“Miúdos, pra a rua já!” – Ideias para proteger a criatividade e a liberdade na infância.

Uma das perguntas que invariavelmente faço aos pais com quem trabalho é a seguinte:

Qual é a recordação mais feliz da vossa infância?

O propósito da pergunta (para além do convite a uma viagem no tempo), cumpre-se na riqueza das respostas: “Ahhh, eu lembro-me dos verões em casa dos meus avós. De passar o dia metido em sarilhos com os meus primos mais velhos…” ou, “E o que eu gostava de subir à árvores e correr atrás das galinhas!” ou ainda “Morávamos ao pé da praia e eu ficava horas a construir castelos de terra molhada e a escavar fossos gigantes à volta capazes de resistir à onda seguinte!” e às vezes um delicioso, “Lembro-me sobretudo da liberdade para ser criança…”

As recordações mais poderosas da nossa infância metem árvores, metem terra, água, amigos, sarilhos, superação e sensação de liberdade. E acho que isto nos basta para trazer à tona os ingredientes necessários para ajudar a crescer uma criança feliz, autónoma, a manter-se criativa e a saborear a incrível sensação de liberdade de que os pais tantas vezes me falam.

Acontece que a vida, a organização das sociedades, o progresso tecnológico, o mundo como o conhecemos hoje e os nossos medos a crescer na devida proporção do avanço das coisas (ou quem sabe, do seu recuo), nem sempre nos facilitam este retorno à infância naquelas que podem ser as experiências dos nossos filhos. Acredito por isso que é hoje preciso, mais do que nunca, uma dose extra de esforço e de vontade para fazer acontecer aquilo que é efetivamente importante aos nossos filhos: tempo, espaço e liberdade de ser.
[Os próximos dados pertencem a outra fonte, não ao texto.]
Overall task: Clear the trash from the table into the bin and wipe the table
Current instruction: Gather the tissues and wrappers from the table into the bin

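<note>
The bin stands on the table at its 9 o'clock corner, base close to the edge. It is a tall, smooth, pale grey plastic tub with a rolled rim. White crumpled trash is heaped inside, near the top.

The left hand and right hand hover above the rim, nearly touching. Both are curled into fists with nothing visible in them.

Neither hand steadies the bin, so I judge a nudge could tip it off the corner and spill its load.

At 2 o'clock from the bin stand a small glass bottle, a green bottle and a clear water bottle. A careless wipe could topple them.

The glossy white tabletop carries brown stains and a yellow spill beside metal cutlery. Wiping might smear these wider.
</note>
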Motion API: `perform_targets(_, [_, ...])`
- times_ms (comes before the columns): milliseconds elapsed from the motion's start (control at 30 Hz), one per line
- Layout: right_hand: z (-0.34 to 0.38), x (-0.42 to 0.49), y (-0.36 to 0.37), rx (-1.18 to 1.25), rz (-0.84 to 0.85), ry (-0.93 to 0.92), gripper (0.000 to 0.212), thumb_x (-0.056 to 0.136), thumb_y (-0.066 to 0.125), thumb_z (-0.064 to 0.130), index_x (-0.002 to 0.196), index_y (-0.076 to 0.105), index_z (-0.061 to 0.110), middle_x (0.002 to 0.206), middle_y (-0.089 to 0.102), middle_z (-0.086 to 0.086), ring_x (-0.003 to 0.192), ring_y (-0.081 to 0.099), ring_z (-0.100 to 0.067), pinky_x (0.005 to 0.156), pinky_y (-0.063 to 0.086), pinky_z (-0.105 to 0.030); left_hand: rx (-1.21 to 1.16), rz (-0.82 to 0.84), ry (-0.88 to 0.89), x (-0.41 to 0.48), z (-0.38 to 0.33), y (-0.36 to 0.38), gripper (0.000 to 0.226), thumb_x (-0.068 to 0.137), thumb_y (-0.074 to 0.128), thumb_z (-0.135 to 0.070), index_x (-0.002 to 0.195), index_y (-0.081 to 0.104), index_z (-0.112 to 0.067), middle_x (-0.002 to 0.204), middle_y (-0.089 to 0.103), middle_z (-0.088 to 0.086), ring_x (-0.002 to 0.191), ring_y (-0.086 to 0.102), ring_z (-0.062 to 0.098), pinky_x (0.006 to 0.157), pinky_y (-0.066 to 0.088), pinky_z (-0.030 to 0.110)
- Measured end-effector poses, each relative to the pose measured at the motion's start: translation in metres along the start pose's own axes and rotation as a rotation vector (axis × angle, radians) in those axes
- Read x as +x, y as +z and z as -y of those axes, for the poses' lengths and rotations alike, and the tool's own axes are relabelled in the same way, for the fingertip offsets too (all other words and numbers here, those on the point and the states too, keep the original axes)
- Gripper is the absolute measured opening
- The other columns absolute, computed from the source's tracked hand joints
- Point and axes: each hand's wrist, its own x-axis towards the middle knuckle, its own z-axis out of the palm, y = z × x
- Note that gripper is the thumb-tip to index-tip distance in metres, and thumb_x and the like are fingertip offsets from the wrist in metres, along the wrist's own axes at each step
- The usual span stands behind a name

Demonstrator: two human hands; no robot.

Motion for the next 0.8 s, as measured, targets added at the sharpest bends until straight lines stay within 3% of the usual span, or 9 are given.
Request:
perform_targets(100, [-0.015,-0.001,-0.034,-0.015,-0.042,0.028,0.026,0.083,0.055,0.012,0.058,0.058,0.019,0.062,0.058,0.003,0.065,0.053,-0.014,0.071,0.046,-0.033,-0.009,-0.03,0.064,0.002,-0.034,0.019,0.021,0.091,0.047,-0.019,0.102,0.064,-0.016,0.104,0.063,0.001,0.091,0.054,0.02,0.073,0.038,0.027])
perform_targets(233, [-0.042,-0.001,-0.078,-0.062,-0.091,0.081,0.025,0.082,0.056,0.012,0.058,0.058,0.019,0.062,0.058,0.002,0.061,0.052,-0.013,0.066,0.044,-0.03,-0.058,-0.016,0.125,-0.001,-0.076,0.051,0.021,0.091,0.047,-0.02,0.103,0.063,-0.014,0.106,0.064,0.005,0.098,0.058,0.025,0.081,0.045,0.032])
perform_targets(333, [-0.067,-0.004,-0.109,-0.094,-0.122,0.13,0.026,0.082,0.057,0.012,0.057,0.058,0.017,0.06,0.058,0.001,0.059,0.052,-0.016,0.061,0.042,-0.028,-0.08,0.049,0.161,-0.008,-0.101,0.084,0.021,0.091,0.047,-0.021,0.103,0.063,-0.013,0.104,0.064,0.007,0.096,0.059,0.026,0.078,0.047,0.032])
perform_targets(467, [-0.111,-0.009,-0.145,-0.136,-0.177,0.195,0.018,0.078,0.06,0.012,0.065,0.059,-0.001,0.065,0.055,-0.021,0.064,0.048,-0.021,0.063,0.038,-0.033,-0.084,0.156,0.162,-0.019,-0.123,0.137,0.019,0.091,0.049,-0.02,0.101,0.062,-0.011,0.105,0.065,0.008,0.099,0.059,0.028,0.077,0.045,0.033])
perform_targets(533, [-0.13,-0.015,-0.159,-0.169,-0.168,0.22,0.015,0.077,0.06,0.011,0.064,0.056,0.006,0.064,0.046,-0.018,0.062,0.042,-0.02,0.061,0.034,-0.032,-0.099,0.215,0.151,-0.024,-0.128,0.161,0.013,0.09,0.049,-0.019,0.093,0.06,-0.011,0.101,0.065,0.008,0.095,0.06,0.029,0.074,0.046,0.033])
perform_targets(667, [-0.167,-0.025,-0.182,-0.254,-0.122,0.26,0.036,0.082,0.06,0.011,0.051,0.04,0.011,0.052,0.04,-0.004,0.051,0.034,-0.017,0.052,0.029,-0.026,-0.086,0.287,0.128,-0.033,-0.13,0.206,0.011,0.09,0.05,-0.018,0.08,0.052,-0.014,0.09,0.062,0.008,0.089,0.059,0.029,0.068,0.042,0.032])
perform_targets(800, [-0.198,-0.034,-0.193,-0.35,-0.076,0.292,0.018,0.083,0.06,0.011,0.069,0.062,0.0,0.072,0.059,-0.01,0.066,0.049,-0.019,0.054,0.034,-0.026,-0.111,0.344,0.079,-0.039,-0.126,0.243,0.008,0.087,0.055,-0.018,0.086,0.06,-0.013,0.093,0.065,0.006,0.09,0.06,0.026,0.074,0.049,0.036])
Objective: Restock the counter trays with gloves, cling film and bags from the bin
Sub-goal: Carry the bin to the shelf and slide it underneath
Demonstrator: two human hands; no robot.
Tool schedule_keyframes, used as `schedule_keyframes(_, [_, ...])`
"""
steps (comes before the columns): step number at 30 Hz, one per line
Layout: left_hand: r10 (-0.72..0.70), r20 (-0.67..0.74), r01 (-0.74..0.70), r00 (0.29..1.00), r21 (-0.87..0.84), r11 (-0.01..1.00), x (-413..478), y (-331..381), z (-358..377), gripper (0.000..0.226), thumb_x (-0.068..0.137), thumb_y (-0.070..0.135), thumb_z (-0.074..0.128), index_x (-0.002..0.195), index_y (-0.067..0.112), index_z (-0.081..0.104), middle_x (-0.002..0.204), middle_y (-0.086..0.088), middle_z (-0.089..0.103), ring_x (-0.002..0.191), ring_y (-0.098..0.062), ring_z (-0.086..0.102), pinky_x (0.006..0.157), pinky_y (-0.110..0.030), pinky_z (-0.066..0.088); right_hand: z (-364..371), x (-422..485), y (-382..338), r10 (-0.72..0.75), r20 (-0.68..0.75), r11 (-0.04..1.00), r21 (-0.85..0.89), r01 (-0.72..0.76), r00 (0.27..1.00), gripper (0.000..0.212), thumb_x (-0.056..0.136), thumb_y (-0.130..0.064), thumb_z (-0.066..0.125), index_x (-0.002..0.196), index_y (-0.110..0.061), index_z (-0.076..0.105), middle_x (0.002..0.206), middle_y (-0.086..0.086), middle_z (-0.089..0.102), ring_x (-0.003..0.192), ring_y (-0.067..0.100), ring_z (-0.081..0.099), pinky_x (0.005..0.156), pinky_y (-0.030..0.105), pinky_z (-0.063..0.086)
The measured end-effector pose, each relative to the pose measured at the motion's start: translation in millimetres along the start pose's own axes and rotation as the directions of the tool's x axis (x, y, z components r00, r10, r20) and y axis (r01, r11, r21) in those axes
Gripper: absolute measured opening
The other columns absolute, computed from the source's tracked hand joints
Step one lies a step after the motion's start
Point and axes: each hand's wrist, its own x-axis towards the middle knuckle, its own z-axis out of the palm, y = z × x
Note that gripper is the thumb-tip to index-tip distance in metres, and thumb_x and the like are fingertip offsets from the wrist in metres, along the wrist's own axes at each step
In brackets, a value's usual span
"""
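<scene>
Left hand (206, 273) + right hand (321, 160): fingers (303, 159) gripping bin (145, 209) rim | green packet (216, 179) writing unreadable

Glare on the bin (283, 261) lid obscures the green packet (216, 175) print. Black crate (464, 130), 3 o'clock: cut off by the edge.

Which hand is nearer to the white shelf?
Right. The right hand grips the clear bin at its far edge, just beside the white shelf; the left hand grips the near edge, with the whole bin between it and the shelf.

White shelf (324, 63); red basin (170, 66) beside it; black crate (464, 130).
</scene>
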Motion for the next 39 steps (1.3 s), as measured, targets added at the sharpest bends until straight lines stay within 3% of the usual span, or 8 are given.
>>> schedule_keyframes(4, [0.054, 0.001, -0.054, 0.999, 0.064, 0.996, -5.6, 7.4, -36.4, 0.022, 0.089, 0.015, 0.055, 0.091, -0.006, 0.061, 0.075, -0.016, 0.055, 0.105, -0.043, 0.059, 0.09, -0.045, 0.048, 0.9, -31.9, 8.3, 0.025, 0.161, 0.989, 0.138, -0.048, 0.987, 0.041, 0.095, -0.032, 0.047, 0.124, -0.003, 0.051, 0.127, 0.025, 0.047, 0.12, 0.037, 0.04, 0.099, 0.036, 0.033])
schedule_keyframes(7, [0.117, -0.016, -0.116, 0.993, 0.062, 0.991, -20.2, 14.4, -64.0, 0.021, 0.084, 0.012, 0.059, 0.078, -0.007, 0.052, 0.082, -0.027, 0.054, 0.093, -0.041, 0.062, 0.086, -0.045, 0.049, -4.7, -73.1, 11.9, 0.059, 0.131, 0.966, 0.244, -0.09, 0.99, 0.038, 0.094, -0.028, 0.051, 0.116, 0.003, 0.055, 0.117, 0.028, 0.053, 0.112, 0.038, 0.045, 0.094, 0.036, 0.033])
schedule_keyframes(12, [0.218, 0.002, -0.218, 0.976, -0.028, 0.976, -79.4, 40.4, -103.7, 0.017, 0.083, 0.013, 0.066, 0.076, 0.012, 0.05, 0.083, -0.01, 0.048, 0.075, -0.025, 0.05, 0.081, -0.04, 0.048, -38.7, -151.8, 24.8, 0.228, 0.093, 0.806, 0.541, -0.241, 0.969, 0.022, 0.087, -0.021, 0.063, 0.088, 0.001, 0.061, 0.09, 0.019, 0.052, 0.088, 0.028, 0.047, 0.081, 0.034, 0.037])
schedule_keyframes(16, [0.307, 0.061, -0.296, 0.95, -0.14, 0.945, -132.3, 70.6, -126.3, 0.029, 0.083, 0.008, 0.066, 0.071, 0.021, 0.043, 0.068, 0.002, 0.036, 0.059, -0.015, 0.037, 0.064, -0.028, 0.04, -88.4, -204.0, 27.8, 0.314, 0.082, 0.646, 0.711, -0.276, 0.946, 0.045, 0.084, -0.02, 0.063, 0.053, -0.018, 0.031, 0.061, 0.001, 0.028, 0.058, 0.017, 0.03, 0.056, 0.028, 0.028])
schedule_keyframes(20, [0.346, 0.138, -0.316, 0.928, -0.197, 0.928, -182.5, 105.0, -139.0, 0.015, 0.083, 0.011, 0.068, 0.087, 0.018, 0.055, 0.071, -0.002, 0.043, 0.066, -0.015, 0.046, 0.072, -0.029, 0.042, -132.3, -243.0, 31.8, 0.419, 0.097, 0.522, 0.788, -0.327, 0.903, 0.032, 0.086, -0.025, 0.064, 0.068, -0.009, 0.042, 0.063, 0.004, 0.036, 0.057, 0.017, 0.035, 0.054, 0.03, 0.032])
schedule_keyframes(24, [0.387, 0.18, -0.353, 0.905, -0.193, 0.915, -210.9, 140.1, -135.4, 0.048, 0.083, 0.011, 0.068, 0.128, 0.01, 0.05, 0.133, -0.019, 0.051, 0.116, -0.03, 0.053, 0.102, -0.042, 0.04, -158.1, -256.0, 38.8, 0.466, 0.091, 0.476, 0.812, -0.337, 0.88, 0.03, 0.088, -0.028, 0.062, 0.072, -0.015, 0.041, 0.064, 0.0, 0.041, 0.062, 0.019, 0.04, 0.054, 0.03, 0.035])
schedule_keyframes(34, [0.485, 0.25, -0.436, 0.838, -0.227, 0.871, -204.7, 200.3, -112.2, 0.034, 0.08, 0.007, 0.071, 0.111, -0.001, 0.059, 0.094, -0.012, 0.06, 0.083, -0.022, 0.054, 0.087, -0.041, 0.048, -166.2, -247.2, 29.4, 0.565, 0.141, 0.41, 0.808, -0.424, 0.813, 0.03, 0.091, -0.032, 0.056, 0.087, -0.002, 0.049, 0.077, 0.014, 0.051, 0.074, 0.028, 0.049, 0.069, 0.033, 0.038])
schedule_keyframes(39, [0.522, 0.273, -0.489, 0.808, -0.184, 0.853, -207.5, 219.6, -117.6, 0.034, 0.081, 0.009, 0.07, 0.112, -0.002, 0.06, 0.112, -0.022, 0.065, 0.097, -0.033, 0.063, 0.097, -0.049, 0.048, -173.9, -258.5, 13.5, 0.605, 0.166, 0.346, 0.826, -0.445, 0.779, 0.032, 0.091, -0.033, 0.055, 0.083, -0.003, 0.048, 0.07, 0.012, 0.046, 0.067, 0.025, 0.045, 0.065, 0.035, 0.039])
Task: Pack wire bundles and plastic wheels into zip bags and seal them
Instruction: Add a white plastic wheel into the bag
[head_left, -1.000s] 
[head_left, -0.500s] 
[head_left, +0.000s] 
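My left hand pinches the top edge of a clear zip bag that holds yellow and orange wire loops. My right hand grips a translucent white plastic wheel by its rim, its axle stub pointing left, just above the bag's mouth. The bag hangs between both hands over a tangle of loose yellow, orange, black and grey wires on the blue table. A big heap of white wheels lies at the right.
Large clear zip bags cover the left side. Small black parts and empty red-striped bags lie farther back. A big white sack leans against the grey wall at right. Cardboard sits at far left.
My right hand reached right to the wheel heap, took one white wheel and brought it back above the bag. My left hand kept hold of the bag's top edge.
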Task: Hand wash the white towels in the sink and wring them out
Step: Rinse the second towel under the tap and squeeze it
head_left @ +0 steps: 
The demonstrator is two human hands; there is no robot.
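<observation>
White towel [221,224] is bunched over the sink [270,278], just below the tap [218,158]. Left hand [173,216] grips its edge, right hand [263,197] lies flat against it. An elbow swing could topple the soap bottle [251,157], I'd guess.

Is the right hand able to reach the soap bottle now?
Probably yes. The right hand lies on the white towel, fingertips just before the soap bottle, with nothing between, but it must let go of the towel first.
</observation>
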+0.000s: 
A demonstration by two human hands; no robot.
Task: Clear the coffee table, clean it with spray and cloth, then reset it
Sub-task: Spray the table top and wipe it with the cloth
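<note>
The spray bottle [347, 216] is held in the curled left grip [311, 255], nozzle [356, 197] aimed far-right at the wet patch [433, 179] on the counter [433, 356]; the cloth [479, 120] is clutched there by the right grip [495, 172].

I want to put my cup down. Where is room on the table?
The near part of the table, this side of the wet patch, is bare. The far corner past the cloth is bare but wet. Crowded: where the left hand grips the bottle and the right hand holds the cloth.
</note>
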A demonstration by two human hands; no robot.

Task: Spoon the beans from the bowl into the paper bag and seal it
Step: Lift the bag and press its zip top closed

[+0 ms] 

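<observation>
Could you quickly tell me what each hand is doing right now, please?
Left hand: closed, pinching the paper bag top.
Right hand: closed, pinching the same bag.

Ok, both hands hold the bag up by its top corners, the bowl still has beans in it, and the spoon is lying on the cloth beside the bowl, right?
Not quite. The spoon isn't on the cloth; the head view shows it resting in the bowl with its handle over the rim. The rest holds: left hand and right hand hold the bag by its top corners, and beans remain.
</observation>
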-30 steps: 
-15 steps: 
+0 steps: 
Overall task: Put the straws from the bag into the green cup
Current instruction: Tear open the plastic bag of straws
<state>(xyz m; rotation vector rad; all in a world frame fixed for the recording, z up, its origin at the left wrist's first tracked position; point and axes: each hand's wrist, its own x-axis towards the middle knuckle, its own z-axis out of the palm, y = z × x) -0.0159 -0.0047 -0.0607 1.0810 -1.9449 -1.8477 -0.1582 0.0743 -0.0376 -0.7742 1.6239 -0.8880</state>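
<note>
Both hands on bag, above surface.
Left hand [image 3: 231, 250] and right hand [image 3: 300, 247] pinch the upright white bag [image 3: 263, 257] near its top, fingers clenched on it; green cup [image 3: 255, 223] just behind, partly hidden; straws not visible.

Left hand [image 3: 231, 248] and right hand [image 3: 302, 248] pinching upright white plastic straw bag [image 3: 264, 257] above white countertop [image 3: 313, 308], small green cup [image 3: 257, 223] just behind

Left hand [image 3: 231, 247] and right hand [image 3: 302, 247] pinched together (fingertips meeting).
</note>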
A rua já não é como foi (ou nós já não a olhamos como dantes), as árvores estão cada vez mais distantes e a vida corre frenética à nossa frente, sem que tenhamos tempo de a olhar como merece. Todos sabemos disto, até porque todos o sentimos na pele todos os dias e é por isso que eu te peço que, antes de continuares a ler este texto, te encostes na cadeira, respires fundo, feches os olhos e voltes a esses momentos em que te sentiste uma criança incrivelmente feliz. Agora, sugiro que mantenhas essa sensação boa no coração e leias as sugestões seguintes, acreditando que isso te ajudará a firmar a vontade e a não desistir:

Permitir-lhes o tempo e o espaço para não fazer nada.
A maioria dos miúdos de hoje cresce a reboque do horário preenchido dos pais. Às oito horas de escola, seguem-se mais três horas de ATL, ou mais três horas de explicação, para depois terminar o dia com mais uma hora de ginástica, ou ballet, ou violino ou mandarim (ou “o raio que o parta”, que é o que às vezes me apatece dizer…) No dia seguinte a história repete-se, no que se segue também e assim por diante, até que seja sexta-feira e já não reste mais espaço por preencher. Às vezes até se aproveita o fim de semana para mais uma horinhas de explicação ou para treinar mais um pouco e quando damos por nós, o despertador acorda-os à sete da manhã para começar tudo do início. E aqui pergunto-me: Será mesmo início, se não chegou a ter fim?
Pareceria uma ideia fácil, esta de permitir tempo aos nossos filhos para brincar, se é precisamente para a atividade de brincar que eles estão altamente apetrechados, mas a verdade é que isto se tornou um verdadeiro desafio às famílias de hoje. Tentar chegar a casa mais cedo pelo menos alguns dias da semana para que possam brincar depois da escola, assumir o compromisso de não ter agenda ao fim de semana ou incentivá-los a brincar de manhã enquanto acabamos de nos despachar, ao invés de ligar a televisão nestes minutos preciosos, podem ser ideias que ajudem a recuperar este tempo que lhes é de direito.

Deixá-los em paz!
Os pais são peritos em meter-se nas brincadeiras dos filhos a achar que sabem eles, melhor do que os próprios especialistas, qual a melhor maneira de montar um puzzle, quais as regras que fazem sentido num jogo de grupo ou até como se deve pintar o céu para ficar ainda mais bonito. Somos tão bons nisto que até apelidamos de “brincadeiras não estruturadas”, aquelas em que não metemos o bedelho.
Não existem brincadeiras não estruturadas porque todas as crianças definem e aplicam as regras da sua própria brincadeiras sem precisarem de nós para absolutamente nada. E portanto, deixá-los gerir estes espaços de criatividade e atividade lúdica, não desatar a resolver sempre que nos dizem “Mãe, não tenho nada para fazer!” e morder a língua sempre que nos chega à boca um frase para corrigir o que estão livremente a criar, serão sempre boas premissas para respeitar a liberdade destes pequenos grandes inventores.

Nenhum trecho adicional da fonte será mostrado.